Pictures do not belong in the output. Reproduce exactly the lines from the start of the records through the line with "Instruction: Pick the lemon".

EXTRACTED INFORMATION =
● ● ●

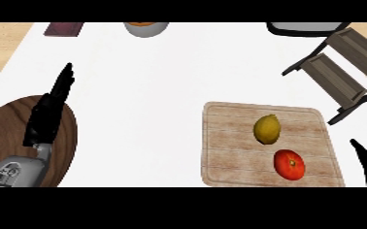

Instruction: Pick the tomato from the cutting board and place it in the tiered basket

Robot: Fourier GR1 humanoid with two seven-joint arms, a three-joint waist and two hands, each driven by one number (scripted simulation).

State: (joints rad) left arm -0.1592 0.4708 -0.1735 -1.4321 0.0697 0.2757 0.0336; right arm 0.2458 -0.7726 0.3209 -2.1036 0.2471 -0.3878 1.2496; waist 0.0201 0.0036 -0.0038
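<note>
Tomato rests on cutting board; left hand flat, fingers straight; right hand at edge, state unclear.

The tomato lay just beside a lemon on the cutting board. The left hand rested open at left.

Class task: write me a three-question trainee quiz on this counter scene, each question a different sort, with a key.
1. True or false: the tomato lies on the cutting board.
2. What shares the board with it? A lemon; B apple; C carrot.
3. Fill in: the left hand has its fingers ____.
Key: 1 true; 2 A; 3 straight.
</note>
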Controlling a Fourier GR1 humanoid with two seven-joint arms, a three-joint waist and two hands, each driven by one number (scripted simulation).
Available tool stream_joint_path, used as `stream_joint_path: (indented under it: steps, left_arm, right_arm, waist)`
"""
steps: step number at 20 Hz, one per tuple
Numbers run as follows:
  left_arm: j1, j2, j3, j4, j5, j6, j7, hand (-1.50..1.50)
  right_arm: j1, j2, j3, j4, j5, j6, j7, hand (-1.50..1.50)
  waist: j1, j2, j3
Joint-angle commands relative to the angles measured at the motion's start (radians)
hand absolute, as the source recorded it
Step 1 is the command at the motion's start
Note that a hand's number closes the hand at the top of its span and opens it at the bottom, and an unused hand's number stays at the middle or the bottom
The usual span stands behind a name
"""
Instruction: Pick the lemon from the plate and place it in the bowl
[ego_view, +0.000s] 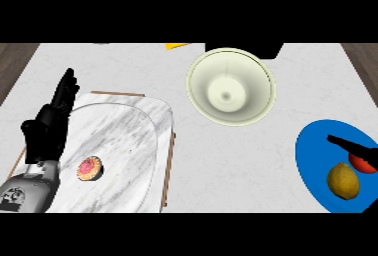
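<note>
Counter (229, 165): pale, lightly veined top that fills most of the head view, with strips of brown flooring past its left and right ends.
Marble tray (125, 125): long white-and-grey slab with rounded corners and a thin wooden edge, lying on the left part of the counter.
Bowl (255, 70): cream, round and deep, standing upright near the far edge just right of centre. Nothing lies in it, and it is well apart from the plate.
Plate (316, 155): bright blue, at the right edge of the counter and partly cut off by the frame.
Left forearm (26, 192): grey, coming in at the lower left corner over the tray's near end.
Left hand (48, 125): black, fingers straight and pointing up; it is open, holds nothing and rests by the tray's left edge.
Right hand (353, 146): only a thin black part reaches in from the right edge over the plate, above the red fruit. Whether it is open or closed cannot be told.
Lemon (343, 181): yellow, lying on the near part of the plate, just below the red fruit, with nothing holding it.
Red fruit (363, 165): on the plate at the frame's edge, partly hidden by the right hand.
Pastry (90, 168): small, round and pinkish, on the tray's near left part.
Yellow object (177, 45): a sliver at the far edge, left of the bowl.
</note>
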Motion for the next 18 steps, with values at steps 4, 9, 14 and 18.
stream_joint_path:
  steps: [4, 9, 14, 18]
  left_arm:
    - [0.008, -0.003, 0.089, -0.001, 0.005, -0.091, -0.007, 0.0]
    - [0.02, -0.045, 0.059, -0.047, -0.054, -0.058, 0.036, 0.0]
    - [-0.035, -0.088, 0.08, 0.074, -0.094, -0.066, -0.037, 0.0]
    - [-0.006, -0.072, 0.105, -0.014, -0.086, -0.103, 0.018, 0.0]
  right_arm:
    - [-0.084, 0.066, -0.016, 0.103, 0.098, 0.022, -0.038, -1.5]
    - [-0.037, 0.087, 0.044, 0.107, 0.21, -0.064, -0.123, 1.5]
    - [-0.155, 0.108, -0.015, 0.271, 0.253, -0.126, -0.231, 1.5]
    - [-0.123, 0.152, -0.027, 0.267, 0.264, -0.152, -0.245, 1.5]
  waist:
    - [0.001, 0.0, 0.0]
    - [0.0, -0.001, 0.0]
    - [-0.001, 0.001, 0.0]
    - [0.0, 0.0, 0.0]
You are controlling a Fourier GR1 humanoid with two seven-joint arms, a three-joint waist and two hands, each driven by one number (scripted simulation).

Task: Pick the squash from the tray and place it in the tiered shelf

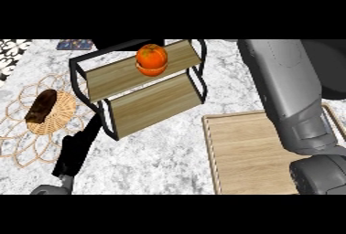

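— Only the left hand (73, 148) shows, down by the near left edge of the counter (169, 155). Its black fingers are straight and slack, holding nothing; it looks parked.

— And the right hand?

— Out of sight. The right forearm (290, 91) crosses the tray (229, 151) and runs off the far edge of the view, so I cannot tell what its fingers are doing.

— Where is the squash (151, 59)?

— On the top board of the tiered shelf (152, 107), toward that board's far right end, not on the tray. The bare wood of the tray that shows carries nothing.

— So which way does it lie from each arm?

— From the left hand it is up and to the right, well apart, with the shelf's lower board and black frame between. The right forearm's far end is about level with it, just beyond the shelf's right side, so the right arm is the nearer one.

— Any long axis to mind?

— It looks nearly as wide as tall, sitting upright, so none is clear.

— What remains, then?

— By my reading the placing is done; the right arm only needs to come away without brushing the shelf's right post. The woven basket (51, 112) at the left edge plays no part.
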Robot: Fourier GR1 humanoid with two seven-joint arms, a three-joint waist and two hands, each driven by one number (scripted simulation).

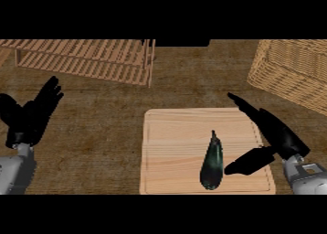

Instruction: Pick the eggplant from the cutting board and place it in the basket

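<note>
A dark, slender eggplant (212,162) lies lengthwise on the light wooden cutting board (173,137), right of the board's middle, its thin stem pointing away from me. My right hand (274,135) is open just to the eggplant's right, fingers stretched over the board's right edge and thumb angled toward the eggplant's lower end without touching it. The woven basket (297,73) stands at the far right. My left hand (31,114) rests open at the left, fingers up, holding nothing.
A slatted wooden crate (92,57) stands at the back left on the dark brown counter (92,137).
</note>
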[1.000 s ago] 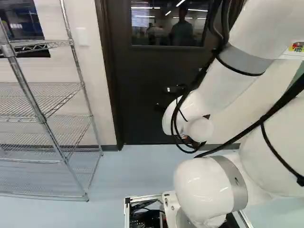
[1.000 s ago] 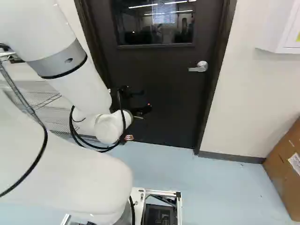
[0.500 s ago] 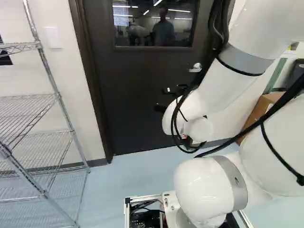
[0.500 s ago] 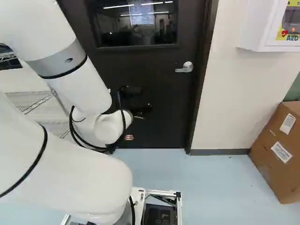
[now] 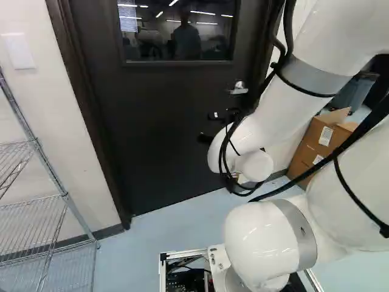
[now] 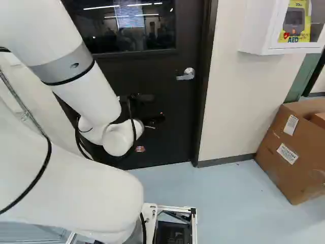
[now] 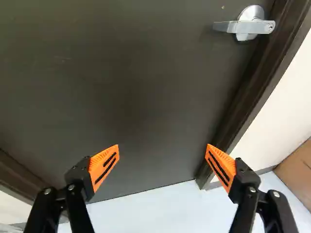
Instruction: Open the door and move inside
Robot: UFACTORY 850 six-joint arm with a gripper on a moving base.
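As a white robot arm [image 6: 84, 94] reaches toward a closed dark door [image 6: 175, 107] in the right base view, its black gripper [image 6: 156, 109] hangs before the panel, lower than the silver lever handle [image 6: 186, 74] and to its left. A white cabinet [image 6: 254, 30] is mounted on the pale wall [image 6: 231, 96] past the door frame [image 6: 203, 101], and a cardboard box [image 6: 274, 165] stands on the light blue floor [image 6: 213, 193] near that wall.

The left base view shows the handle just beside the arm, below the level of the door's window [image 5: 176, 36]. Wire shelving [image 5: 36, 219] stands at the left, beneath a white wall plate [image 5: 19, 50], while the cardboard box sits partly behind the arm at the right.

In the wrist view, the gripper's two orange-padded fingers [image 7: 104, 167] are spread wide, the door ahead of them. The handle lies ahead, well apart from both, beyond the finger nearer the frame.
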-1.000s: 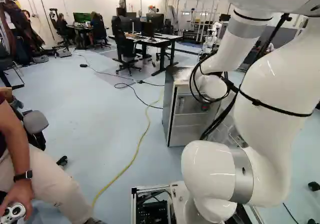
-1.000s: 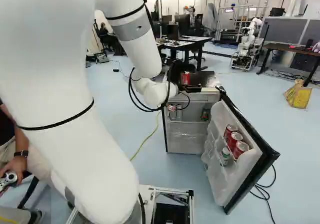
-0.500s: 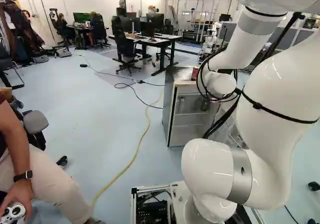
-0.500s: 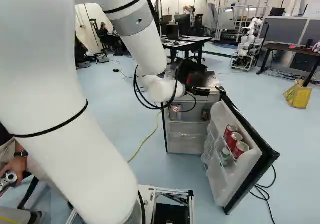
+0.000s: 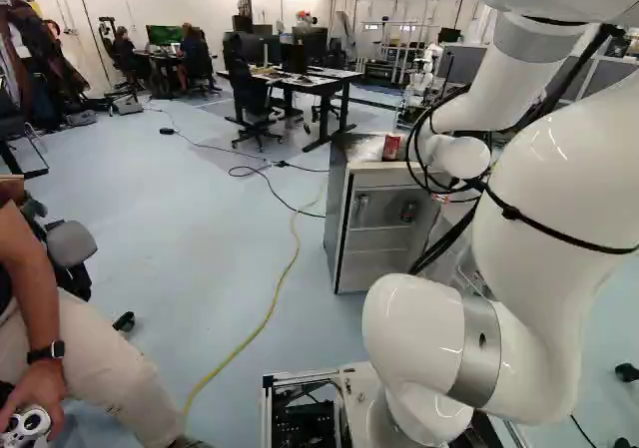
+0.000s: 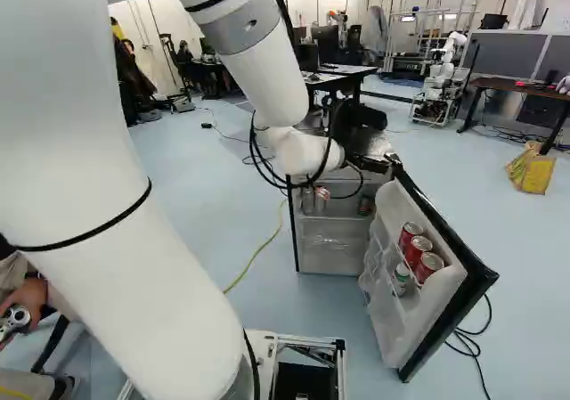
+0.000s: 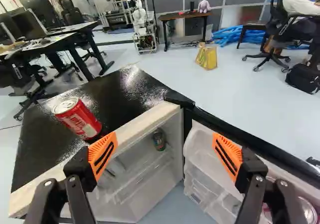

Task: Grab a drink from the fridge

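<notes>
The black gripper (image 6: 378, 162) is above the open fridge (image 6: 331, 240) in the right base view. Seen from the wrist, the gripper (image 7: 165, 156) has its orange-padded fingers wide apart, nothing between them, over the gap by the fridge's hinge side. A red can (image 7: 77, 118) stands on the black fridge top (image 7: 137, 87), beyond one finger; the left base view also shows this red can (image 5: 390, 147). Inside, a dark can (image 7: 159, 140) sits on a shelf, and more cans (image 6: 321, 199) stand opposite. The open door (image 6: 454, 284) holds several red cans (image 6: 416, 249) and a green-white one (image 6: 401, 277).
A desk (image 5: 305, 81) with monitors and chairs stands behind the fridge. Farther off are another robot (image 6: 438, 79) and a yellow bag (image 6: 532, 170). A yellow cable (image 5: 262, 323) crosses the floor. A seated person's leg is near the base, in the left base view.
The arm's wrist and gripper have shifted rightward in both base views, uncovering the red can on the fridge in the left one. The base, fridge and door have stayed put.
</notes>
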Tool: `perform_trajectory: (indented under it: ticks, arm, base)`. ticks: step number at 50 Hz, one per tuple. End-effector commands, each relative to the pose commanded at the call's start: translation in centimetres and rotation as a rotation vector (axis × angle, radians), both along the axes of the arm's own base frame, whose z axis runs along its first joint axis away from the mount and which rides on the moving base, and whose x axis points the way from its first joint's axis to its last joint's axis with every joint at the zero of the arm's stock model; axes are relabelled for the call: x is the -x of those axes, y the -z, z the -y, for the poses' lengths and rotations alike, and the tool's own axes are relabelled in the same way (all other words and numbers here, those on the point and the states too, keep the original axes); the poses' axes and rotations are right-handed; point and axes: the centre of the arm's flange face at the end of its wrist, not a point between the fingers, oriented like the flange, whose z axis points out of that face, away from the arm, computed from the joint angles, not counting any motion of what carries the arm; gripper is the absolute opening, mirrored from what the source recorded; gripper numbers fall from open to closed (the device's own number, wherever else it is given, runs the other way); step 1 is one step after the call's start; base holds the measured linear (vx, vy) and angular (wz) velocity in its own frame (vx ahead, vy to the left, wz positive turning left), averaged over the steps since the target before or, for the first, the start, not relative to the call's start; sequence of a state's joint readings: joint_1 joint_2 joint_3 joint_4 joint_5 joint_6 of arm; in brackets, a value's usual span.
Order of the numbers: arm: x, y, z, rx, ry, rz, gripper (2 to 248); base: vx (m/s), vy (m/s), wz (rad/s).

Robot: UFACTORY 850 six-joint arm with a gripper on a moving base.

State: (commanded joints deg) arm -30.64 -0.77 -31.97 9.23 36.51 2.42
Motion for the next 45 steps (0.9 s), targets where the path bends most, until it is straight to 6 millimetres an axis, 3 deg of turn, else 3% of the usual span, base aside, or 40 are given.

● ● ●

ANSWER FOR THIS EXERCISE =
Instruction: Pick the tomato from the cutting board and place it in the tiered basket

Robot: Fourier GR1 humanoid with two seven-joint arms, a three-joint waist and two hands, each driven by one number (scripted simulation).

State: (joints rad) left arm -0.1592 0.4708 -0.1735 -1.4321 0.0697 0.2757 0.0336; right arm 0.2458 -0.7726 0.3209 -2.1036 0.2471 -0.3878 1.2496; waist 0.0201 0.0036 -0.0038
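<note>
Tomato rests on cutting board; left hand flat, fingers straight; right hand at edge, state unclear.

The tomato lay just beside a lemon on the cutting board. The left hand rested open at left.

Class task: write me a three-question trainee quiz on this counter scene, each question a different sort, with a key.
1. True or false: the tomato lies on the cutting board.
2. What shares the board with it? A lemon; B apple; C carrot.
3. Fill in: the left hand has its fingers ____.
Key: 1 true; 2 A; 3 straight.
</note>
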Controlling a Fourier GR1 humanoid with two seven-joint arms, a three-joint waist and two hands, each driven by one number (scripted simulation).
Available tool stream_joint_path, used as `stream_joint_path: (indented under it: steps, left_arm, right_arm, waist)`
"""
steps: step number at 20 Hz, one per tuple
Numbers run as follows:
  left_arm: j1, j2, j3, j4, j5, j6, j7, hand (-1.50..1.50)
  right_arm: j1, j2, j3, j4, j5, j6, j7, hand (-1.50..1.50)
  waist: j1, j2, j3
Joint-angle commands relative to the angles measured at the motion's start (radians)
hand absolute, as the source recorded it
Step 1 is the command at the motion's start
Note that a hand's number closes the hand at the top of its span and opens it at the bottom, and an unused hand's number stays at the middle or the bottom
The usual span stands behind a name
"""
Instruction: Pick the lemon from the plate and place it in the bowl

This output contains the full answer.